Hidup itu adalah misteri.
Mudah dan sulit itu tergantung dari mana sudut pandang seseorang melihatnya.
Suci dan haram. Dosa dan tidak.
Siapa yang tau?
Selama manusia tetap menjadi manusia maka janganlah bertindak seolah kamu penguasa alam semesta.
Tuhan melihat semuanya.
Umatnya.
Pendosanya.
Biarkan manusia melakukan keinginannya selama hidupnya.
Jangan mengasihaninya, menilainya atau bahkan menghakiminya.
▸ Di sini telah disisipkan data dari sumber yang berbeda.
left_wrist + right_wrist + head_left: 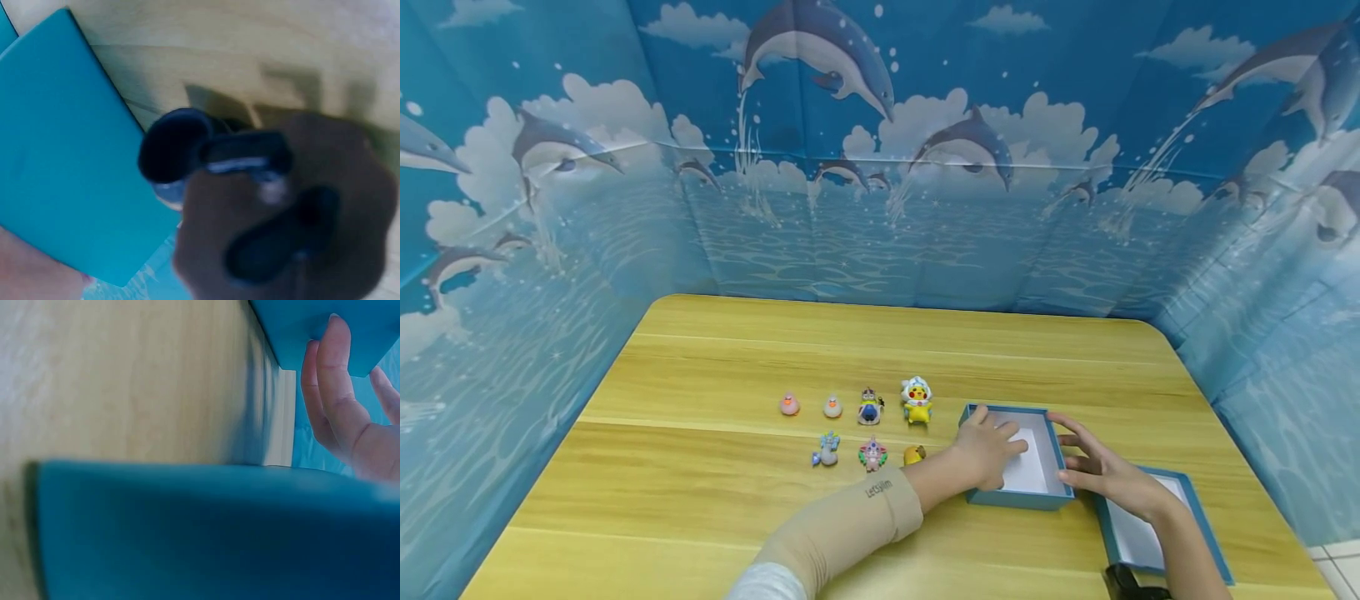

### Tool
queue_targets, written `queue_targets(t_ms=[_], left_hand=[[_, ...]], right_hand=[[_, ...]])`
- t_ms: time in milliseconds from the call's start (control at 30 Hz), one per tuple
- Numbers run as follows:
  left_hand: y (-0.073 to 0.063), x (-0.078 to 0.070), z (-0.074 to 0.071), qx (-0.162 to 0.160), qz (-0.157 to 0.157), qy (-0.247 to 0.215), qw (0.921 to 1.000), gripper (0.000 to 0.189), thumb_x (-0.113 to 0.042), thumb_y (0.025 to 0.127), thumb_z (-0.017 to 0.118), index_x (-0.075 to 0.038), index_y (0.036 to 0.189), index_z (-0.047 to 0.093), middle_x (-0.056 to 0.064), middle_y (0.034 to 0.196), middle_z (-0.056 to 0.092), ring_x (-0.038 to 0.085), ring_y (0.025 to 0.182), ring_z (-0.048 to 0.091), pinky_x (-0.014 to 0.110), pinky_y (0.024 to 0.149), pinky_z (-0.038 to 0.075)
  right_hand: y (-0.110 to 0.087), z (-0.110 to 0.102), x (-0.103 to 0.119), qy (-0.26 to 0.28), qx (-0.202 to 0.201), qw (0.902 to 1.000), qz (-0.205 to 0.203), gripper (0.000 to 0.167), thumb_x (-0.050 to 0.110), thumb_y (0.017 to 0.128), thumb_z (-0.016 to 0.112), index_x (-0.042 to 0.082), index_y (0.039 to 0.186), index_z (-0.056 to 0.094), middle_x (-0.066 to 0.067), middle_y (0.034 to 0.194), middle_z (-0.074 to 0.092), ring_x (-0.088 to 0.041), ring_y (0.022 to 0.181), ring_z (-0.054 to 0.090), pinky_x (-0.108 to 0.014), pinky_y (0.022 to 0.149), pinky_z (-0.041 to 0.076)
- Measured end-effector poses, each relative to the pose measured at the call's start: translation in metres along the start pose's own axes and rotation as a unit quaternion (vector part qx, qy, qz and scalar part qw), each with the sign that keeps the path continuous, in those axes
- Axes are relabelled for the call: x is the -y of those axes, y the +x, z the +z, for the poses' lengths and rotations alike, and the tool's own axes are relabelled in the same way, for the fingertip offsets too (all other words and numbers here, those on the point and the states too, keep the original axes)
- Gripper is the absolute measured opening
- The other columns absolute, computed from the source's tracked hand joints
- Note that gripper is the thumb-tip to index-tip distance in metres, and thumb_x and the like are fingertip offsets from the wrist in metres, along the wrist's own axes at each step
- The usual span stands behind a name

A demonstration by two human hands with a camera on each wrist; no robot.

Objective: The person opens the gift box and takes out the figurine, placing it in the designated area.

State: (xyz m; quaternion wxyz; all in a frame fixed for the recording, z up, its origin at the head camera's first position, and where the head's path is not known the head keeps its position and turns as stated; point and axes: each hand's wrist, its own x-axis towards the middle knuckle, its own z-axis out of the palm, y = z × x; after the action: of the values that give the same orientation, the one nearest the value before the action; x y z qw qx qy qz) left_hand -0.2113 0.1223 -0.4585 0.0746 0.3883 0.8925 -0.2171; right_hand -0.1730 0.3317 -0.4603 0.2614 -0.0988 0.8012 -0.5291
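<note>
A blue open-topped box (1021,500) with a white inside stands on the table. Over its left rim lies my left hand (988,454), its spread fingers reaching across the opening; its thumb is not clear. At the right side my right hand (1112,475) touches the outer wall with fairly straight fingers (337,369). Next to the left forearm sits a small yellow toy (914,454), partly covered. A blurred brown shape (212,237) with dark parts is close up in the left wrist view; I cannot tell what it is.
A blue-edged lid (1206,525) lies at the right, under the right forearm. Left of the box are a Pikachu figure (917,400), a Minion figure (869,407), a white duck (832,407), a pink duck (789,405), a pink figure (872,455) and a grey-blue figure (827,450).
</note>
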Motion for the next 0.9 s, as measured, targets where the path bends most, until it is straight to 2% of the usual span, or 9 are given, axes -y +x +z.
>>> queue_targets(t_ms=[167, 500, 733, 900], left_hand=[[0.0002, -0.0001, -0.0006, 0.012, 0.015, 0.005, 0.9998, 0.056, -0.060, 0.085, 0.047, -0.049, 0.134, 0.022, -0.023, 0.141, 0.019, 0.007, 0.123, 0.036, 0.032, 0.106, 0.011], [0.0012, -0.0005, -0.0008, 0.005, 0.033, -0.002, 0.9994, 0.057, -0.059, 0.084, 0.049, -0.048, 0.134, 0.024, -0.019, 0.145, 0.017, 0.009, 0.122, 0.038, 0.030, 0.102, 0.015], [0.0004, 0.0011, 0.0002, -0.019, 0.051, -0.024, 0.9982, 0.057, -0.055, 0.085, 0.052, -0.047, 0.135, 0.027, -0.017, 0.146, 0.016, 0.011, 0.122, 0.037, 0.031, 0.104, 0.015], [0.0002, 0.0018, 0.0012, -0.034, 0.051, -0.033, 0.9976, 0.057, -0.053, 0.085, 0.053, -0.046, 0.135, 0.028, -0.016, 0.147, 0.017, 0.010, 0.127, 0.030, 0.032, 0.106, 0.015]], right_hand=[[-0.0001, 0.0001, 0.0004, -0.002, 0.000, 1.0000, 0.004, 0.074, 0.014, 0.093, 0.052, 0.021, 0.147, 0.002, -0.026, 0.144, 0.005, -0.052, 0.126, 0.018, -0.046, 0.090, 0.040], [0.0000, -0.0006, -0.0001, -0.004, 0.002, 1.0000, 0.006, 0.073, 0.014, 0.093, 0.051, 0.021, 0.147, 0.002, -0.028, 0.144, 0.005, -0.053, 0.126, 0.019, -0.047, 0.090, 0.040], [0.0000, -0.0006, -0.0001, 0.000, 0.006, 1.0000, 0.002, 0.074, 0.014, 0.093, 0.051, 0.021, 0.147, 0.001, -0.028, 0.144, 0.004, -0.053, 0.125, 0.019, -0.046, 0.089, 0.041], [0.0003, -0.0011, -0.0001, 0.002, 0.008, 1.0000, 0.002, 0.074, 0.014, 0.093, 0.051, 0.021, 0.147, 0.001, -0.027, 0.144, 0.004, -0.053, 0.126, 0.018, -0.046, 0.090, 0.040]])
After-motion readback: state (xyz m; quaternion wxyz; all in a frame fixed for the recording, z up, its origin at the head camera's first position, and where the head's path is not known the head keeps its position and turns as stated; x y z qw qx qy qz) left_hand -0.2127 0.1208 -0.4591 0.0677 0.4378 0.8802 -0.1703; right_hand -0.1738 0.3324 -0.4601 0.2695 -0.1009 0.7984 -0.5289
Karena ada Tuhan yang akan melakukannya.
Bertingkalah seperti manusia. Dan biarkan Tuhan yang menentukan nasib bagi umat dan pendosanya.
.
.
.
7 tahun kemudian.
Kim Junkyu, yang sekarang ngga bisa lagi disebut sebagai seorang cowok. Karena usianya yang udah menginjak 27 tahun.
I'm a sexy man.
Itu kata Junkyu.
"Ara, saya kan udah bilang. Masakan kamu tuh jangan kepedesan. Kamu mau ngasih makanan buat pelanggan apa buat perut kamu?" kata Junkyu yang lagi ngecek bulanan karyawannya.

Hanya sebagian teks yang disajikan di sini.